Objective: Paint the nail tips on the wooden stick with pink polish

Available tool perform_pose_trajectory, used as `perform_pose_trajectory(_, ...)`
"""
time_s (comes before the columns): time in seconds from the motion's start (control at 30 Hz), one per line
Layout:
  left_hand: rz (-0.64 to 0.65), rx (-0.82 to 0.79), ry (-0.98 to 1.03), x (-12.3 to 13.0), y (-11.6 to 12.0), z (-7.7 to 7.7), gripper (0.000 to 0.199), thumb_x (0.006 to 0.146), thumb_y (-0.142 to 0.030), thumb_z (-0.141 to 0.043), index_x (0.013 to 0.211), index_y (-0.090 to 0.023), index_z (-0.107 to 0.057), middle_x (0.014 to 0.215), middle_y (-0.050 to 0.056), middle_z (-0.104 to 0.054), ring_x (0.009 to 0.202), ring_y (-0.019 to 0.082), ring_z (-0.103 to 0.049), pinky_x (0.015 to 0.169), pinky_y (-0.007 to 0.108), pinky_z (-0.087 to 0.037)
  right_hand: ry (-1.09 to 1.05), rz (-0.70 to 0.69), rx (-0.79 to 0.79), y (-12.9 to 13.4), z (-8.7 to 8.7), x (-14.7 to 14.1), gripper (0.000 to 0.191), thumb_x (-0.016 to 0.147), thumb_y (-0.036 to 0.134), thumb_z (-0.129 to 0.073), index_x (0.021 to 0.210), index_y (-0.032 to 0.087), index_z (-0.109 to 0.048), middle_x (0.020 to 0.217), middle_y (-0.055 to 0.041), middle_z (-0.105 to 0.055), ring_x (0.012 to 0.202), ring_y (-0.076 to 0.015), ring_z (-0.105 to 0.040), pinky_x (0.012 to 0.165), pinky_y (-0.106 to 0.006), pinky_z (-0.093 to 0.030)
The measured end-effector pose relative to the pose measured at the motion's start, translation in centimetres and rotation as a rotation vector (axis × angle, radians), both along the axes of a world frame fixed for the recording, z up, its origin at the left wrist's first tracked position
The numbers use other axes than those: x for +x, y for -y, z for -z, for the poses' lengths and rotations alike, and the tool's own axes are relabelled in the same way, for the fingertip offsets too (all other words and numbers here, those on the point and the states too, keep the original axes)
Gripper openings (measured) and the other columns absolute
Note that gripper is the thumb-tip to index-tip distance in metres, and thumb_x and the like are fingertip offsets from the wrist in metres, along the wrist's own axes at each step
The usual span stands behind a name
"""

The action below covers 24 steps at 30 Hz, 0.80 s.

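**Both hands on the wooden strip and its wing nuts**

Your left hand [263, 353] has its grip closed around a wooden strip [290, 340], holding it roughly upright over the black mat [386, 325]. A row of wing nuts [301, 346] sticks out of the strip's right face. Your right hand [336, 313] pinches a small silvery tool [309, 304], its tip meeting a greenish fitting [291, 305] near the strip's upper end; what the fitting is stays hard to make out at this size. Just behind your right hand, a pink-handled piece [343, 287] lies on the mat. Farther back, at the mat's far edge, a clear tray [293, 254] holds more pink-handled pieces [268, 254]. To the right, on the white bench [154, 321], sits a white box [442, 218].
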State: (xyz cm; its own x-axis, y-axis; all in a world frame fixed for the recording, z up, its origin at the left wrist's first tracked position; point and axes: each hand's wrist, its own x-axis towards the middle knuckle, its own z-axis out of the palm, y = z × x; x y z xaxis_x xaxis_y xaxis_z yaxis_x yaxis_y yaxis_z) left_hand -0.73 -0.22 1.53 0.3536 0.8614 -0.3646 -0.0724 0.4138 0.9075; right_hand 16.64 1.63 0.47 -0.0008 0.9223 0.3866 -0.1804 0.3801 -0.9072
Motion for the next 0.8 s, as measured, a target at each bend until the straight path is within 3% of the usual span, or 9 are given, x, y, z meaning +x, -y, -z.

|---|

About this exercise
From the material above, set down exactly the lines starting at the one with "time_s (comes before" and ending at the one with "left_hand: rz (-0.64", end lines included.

Written answer
time_s (comes before the columns): time in seconds from the motion's start (control at 30 Hz), one per line
Layout:
  left_hand: rz (-0.64 to 0.65), rx (-0.82 to 0.79), ry (-0.98 to 1.03), x (-12.3 to 13.0), y (-11.6 to 12.0), z (-7.7 to 7.7), gripper (0.000 to 0.199), thumb_x (0.006 to 0.146), thumb_y (-0.142 to 0.030), thumb_z (-0.141 to 0.043), index_x (0.013 to 0.211), index_y (-0.090 to 0.023), index_z (-0.107 to 0.057), middle_x (0.014 to 0.215), middle_y (-0.050 to 0.056), middle_z (-0.104 to 0.054), ring_x (0.009 to 0.202), ring_y (-0.019 to 0.082), ring_z (-0.103 to 0.049), pinky_x (0.015 to 0.169), pinky_y (-0.007 to 0.108), pinky_z (-0.087 to 0.037)

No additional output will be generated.